“I leave it up to my children.”Those were the last few words uttered by a business owner as he lay motionless in his deathbed, his body weakened due to the ravages of cancer. His voice was weak, defiantly struggling to express himself so everyone in the room can hear him say it. I could see in his eyes a feeling of helplessness, confusion and clearly profound sadness.
When it was my turn to say goodbye, I held his hand gently and whispered a prayer and gave assurances that I will continue to help the family with the transition. At that point, I knew death was near. He died the following day leaving behind a family business without any succession plan and an uncertain future for the close to a thousand employees. Every year I get to witness first hand heartbreakingly tragic news about death happening amongst friends and clients. It is a vicious cycle.
Let me be brutally honest and straightforward, when a business owner dies or becomes permanently disabled, the business itself may die or be permanently disabled on the same day – not because something wrong was done – but because nothing was done!
As the leader of an enterprise that you (or Angkong) built through grit and hard work, is your family business prepared for a major transition? Have you (and your siblings) discussed any transition? When leaders ignore the process of transitioning family, business and ownership, the impact on the enterprise when illness or death strikes can be so severe that it may cripple the business overnight.

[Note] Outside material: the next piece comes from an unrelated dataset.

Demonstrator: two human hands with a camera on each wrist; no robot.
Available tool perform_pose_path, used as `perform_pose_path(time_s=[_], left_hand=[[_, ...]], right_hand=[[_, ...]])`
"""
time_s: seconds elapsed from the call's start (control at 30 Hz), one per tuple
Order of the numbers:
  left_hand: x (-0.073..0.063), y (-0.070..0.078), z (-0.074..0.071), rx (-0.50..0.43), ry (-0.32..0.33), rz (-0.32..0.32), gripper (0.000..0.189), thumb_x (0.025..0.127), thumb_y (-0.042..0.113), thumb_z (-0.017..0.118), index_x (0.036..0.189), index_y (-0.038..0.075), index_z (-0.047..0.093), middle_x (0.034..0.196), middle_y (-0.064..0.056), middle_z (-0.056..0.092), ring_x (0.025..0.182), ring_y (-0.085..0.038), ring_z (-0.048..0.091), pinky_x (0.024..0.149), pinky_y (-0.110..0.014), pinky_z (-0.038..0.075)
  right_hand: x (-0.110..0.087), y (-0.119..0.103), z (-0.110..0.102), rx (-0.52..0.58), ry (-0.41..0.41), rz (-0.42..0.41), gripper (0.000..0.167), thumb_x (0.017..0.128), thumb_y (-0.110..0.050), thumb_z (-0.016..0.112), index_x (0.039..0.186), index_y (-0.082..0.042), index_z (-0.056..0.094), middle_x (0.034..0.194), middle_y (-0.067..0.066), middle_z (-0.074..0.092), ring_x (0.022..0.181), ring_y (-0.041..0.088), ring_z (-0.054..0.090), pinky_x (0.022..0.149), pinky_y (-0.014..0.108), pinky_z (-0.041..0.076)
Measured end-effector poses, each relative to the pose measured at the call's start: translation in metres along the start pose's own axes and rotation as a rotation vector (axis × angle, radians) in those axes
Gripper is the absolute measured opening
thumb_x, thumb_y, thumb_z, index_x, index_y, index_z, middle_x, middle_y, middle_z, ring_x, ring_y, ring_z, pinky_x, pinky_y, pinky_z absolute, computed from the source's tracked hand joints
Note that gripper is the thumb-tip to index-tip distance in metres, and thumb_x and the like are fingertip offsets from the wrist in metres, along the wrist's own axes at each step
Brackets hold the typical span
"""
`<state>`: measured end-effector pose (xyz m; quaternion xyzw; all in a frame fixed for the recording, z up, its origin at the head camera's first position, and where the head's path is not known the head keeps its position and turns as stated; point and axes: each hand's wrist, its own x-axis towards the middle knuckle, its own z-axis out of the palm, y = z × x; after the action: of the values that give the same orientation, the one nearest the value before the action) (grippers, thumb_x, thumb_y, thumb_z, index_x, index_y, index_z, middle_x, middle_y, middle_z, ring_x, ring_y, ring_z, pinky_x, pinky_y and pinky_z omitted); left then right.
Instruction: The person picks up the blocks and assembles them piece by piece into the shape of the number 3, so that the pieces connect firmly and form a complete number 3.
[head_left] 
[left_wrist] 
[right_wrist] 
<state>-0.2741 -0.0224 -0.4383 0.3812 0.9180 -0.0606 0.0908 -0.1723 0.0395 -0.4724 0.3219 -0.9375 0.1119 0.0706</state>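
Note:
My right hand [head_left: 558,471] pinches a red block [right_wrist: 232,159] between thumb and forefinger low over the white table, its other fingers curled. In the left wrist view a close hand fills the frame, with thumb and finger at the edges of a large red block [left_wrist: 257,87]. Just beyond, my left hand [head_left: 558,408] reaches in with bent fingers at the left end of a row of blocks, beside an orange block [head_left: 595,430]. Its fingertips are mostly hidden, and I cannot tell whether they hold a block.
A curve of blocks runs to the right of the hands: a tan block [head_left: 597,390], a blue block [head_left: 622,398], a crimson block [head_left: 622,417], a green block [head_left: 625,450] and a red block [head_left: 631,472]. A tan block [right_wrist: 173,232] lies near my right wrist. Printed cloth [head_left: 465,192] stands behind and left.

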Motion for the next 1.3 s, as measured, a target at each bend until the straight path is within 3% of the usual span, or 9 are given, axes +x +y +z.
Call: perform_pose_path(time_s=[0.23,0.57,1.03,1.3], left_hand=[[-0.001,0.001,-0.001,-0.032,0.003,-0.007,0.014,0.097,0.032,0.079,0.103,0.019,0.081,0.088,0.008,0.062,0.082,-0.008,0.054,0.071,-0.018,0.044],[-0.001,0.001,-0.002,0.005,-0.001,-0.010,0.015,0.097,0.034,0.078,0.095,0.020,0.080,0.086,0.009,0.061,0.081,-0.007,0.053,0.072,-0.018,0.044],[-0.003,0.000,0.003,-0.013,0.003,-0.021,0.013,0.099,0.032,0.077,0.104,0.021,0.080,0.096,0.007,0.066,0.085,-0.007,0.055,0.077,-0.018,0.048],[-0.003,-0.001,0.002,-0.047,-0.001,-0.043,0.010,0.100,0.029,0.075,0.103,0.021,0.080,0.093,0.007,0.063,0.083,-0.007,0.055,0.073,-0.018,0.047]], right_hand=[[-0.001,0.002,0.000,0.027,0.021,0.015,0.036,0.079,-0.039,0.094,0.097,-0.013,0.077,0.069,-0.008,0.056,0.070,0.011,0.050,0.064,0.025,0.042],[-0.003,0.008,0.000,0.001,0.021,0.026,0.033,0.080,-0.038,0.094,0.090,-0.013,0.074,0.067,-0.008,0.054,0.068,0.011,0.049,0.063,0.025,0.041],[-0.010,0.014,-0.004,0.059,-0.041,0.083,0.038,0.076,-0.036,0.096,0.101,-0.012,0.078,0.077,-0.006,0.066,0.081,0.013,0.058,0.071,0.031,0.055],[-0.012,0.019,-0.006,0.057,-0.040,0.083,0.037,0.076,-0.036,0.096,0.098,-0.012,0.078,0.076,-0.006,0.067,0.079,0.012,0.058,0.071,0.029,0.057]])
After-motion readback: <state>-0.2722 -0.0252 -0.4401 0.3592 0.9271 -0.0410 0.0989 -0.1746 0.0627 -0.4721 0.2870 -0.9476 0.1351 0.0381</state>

And when death occurs, it will leave everybody broken, gasping for breath, barely surviving and being dragged under by the sheer responsibilities of the business and the family. There is no doubt that any business will be faced with some very difficult choices in the months and years to come so being prepared is critical.
As the acknowledged clan leader, this is not the time to bury your head in the sand and pray that challenges in your family business will magically work themselves out. Owners must anticipate these predictable events. They must think of the future of the family first and not be tied up with daily sales and operations all the time. In unfortunate events like this, businesses are liable to fall apart if proper planning and agreements are not in place.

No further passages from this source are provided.